The material below holds a span beginning at the line with "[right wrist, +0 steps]" and ending at the line with "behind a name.". Quote that span exactly, both ends included, and only that span.

# THE DATA
*** Block opens ***

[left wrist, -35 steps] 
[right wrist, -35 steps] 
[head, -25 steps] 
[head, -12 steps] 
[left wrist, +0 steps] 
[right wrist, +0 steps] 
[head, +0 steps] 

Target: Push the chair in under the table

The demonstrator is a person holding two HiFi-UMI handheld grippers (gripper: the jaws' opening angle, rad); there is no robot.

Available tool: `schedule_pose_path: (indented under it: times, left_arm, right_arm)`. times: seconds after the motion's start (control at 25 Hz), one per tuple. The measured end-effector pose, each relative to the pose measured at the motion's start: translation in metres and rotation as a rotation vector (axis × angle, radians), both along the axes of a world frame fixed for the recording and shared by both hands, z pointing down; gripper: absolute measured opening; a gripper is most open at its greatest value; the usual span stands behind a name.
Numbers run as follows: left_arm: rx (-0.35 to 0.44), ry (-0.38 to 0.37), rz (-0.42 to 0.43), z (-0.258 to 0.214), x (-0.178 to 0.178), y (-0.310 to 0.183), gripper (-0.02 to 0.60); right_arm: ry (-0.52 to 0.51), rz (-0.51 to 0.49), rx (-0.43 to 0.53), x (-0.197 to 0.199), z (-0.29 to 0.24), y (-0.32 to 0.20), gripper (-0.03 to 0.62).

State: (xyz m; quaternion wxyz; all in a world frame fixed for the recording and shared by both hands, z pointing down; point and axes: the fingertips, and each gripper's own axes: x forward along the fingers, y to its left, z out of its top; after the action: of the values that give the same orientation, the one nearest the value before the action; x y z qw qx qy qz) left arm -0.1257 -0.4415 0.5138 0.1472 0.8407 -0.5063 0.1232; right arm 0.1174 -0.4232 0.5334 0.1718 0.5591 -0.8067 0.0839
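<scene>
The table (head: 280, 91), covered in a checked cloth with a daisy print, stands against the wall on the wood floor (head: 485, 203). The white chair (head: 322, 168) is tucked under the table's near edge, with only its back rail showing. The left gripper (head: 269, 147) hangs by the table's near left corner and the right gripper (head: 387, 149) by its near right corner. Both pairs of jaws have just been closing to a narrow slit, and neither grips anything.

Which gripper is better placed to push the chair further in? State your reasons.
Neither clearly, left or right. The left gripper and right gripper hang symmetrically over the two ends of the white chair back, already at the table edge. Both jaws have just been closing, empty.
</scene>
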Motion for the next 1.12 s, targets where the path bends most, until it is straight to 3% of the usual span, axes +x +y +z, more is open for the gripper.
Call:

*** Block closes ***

# ANSWER FOR THIS EXERCISE
[right wrist, +0 steps] 
[head, +0 steps] 

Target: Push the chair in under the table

The demonstrator is a person holding two HiFi-UMI handheld grippers (gripper: the jaws' opening angle, rad); there is no robot.

Available tool: `schedule_pose_path: (indented under it: times, left_arm, right_arm)`. times: seconds after the motion's start (control at 25 Hz), one per tuple. The measured end-effector pose, each relative to the pose measured at the motion's start: translation in metres and rotation as a rotation vector (axis × angle, radians), both along the axes of a world frame fixed for the recording and shared by both hands, z pointing down; gripper: absolute measured opening; a gripper is most open at its greatest value; the usual span stands behind a name.

Nothing remains to be added to the response.